▶ Exercise details: Determine how many lines in the entries below include "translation". The reply should be that number and nothing else.

▶ Material provided:
· · · · · · ·
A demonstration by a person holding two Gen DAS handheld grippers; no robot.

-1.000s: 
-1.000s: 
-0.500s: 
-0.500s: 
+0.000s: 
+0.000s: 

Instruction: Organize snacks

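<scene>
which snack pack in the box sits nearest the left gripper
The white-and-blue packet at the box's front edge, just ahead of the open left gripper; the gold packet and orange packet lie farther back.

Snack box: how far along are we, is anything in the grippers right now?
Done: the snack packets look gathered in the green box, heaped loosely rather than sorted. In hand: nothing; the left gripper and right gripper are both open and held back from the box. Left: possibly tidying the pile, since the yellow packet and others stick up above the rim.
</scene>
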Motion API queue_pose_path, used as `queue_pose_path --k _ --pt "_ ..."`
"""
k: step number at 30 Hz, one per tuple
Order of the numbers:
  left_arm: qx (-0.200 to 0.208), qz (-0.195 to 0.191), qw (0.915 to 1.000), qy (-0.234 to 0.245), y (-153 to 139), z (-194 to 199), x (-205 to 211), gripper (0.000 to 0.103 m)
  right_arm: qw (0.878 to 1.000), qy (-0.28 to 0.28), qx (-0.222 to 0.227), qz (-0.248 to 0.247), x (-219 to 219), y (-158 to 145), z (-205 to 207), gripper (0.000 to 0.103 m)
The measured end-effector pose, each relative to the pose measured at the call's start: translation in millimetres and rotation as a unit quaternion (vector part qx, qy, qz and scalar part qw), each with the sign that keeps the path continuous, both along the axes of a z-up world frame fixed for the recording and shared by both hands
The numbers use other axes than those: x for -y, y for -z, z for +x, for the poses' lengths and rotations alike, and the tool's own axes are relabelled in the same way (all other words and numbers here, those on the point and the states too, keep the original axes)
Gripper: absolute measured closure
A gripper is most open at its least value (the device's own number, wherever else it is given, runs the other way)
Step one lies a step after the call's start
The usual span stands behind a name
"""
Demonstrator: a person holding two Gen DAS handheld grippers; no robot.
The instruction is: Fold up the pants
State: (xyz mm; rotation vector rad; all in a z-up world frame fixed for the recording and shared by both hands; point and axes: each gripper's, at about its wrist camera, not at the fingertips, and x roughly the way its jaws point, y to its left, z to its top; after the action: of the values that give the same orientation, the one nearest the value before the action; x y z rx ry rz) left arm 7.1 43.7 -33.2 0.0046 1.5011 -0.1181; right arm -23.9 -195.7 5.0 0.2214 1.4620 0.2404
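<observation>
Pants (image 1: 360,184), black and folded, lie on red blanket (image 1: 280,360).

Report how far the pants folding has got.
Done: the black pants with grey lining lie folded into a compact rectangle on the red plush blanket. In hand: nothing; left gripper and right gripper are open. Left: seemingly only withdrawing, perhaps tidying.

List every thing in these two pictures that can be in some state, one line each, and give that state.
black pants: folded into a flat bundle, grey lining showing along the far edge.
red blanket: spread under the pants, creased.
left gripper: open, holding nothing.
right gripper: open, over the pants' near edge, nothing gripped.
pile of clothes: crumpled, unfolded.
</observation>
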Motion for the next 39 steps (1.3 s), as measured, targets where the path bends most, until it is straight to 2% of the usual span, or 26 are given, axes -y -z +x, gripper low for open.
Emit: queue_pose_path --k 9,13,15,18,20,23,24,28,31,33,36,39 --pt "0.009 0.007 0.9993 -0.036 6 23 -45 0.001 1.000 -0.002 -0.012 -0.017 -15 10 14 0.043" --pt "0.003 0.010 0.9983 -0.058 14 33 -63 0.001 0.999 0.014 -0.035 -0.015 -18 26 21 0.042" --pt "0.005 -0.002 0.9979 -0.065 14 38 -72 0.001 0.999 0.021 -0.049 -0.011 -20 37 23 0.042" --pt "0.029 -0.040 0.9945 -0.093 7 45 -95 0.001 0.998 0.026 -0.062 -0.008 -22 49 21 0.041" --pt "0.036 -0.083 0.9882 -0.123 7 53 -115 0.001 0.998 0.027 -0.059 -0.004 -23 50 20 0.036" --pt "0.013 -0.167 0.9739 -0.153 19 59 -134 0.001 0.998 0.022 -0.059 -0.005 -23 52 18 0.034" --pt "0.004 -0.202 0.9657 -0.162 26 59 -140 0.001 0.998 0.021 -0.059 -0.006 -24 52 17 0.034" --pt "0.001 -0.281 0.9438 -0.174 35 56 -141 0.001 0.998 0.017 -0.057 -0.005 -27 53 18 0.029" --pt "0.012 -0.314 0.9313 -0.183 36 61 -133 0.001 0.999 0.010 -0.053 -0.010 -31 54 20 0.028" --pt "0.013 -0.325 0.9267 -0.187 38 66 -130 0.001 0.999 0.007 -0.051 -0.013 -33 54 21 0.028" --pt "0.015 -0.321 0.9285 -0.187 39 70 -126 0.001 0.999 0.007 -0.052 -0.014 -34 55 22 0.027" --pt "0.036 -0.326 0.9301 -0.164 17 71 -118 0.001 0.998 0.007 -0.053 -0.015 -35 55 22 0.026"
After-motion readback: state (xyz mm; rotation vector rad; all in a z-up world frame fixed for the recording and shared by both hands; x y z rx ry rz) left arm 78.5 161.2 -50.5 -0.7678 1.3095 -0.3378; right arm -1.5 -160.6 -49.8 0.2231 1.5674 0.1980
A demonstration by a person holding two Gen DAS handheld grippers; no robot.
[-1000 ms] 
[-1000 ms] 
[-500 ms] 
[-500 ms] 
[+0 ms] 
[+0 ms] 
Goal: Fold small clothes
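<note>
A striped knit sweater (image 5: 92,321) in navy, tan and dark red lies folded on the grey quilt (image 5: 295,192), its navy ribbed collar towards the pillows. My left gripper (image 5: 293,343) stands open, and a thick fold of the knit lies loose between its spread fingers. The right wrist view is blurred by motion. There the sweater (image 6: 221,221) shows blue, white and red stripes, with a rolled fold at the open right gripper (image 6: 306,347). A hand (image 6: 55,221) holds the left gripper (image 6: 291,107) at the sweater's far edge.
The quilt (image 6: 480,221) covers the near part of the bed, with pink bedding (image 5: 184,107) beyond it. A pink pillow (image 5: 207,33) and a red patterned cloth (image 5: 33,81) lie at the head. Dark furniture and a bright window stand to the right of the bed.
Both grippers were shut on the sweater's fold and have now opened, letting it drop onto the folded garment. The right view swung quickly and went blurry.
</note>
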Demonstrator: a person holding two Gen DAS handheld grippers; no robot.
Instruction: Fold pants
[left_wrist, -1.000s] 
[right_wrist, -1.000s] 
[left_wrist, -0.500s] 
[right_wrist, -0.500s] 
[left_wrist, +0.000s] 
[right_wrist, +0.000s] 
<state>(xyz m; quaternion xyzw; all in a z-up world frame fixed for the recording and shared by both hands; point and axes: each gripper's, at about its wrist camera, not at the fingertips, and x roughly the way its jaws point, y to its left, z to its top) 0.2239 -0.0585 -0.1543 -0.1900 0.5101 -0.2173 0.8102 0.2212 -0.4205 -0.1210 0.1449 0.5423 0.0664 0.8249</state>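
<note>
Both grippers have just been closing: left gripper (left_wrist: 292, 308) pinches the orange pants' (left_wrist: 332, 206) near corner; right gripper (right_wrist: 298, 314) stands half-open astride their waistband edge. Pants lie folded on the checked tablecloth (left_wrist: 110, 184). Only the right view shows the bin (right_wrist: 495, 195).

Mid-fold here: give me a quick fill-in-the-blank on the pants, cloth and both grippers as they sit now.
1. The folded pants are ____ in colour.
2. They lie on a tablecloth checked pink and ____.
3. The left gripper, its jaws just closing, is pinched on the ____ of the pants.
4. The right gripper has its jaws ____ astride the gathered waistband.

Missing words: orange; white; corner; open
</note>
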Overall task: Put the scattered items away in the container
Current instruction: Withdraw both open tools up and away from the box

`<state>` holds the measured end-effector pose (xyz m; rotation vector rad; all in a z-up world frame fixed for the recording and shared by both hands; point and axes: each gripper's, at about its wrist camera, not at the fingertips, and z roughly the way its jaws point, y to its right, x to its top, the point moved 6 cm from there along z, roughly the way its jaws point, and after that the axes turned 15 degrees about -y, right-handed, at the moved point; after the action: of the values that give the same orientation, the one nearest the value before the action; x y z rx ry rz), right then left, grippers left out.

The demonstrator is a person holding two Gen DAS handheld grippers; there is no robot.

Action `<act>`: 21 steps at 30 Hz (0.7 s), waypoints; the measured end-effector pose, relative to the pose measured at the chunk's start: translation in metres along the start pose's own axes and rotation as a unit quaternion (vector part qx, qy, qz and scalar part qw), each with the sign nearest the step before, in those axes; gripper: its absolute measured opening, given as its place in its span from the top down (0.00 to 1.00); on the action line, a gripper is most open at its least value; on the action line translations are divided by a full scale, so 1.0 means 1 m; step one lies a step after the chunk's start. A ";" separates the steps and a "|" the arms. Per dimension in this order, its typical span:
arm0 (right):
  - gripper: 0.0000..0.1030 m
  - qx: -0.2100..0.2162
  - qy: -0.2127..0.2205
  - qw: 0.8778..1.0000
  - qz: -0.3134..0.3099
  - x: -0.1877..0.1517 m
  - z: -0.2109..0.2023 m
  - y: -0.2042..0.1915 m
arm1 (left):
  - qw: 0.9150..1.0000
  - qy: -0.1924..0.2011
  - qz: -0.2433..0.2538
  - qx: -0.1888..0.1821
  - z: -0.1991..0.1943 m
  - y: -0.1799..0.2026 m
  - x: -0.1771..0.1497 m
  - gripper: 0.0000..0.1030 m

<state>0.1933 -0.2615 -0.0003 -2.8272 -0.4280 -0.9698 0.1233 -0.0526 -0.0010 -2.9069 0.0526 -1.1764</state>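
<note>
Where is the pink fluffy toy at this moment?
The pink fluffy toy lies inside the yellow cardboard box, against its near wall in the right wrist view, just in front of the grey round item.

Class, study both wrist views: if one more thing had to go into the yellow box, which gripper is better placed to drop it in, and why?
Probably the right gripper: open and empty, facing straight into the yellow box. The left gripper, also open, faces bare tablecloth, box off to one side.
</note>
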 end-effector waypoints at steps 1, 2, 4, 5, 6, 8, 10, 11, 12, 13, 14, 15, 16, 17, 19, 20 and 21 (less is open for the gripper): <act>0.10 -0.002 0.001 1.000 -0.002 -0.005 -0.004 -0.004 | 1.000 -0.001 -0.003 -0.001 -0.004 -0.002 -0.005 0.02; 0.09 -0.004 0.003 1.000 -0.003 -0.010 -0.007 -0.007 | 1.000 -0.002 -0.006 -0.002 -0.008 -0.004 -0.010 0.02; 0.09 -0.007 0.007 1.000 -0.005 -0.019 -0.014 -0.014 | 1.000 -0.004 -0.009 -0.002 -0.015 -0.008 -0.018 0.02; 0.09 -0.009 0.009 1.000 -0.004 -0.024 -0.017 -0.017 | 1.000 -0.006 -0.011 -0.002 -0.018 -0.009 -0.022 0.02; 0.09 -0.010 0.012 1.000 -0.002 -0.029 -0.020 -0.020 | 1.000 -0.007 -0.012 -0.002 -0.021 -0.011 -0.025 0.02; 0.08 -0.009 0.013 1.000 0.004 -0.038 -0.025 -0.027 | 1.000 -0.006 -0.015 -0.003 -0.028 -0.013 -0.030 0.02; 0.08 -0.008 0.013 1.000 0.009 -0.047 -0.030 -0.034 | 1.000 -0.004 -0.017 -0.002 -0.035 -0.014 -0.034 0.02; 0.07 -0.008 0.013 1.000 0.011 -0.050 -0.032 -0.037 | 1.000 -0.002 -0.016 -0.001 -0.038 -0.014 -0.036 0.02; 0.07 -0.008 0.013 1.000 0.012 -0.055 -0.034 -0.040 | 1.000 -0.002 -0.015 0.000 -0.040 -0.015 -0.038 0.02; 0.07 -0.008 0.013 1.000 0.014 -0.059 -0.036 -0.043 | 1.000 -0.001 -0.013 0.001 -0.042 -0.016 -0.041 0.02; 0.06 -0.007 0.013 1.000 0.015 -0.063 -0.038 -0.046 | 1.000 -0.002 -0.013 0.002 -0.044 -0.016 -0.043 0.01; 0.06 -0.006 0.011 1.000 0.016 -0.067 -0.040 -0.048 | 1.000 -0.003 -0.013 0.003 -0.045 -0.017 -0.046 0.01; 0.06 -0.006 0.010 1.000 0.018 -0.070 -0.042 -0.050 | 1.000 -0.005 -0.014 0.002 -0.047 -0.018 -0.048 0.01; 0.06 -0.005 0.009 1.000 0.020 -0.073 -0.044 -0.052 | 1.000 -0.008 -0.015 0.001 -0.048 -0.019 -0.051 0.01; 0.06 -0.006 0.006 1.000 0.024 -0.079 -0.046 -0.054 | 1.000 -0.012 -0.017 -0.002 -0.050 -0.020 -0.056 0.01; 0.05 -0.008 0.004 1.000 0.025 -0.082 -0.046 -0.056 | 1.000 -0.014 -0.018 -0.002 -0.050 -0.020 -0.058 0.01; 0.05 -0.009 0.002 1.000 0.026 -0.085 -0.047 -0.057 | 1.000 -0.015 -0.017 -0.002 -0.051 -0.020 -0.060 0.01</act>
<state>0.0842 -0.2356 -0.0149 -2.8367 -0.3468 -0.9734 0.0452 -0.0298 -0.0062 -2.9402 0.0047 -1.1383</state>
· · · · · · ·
▶ Reply to the exercise: 2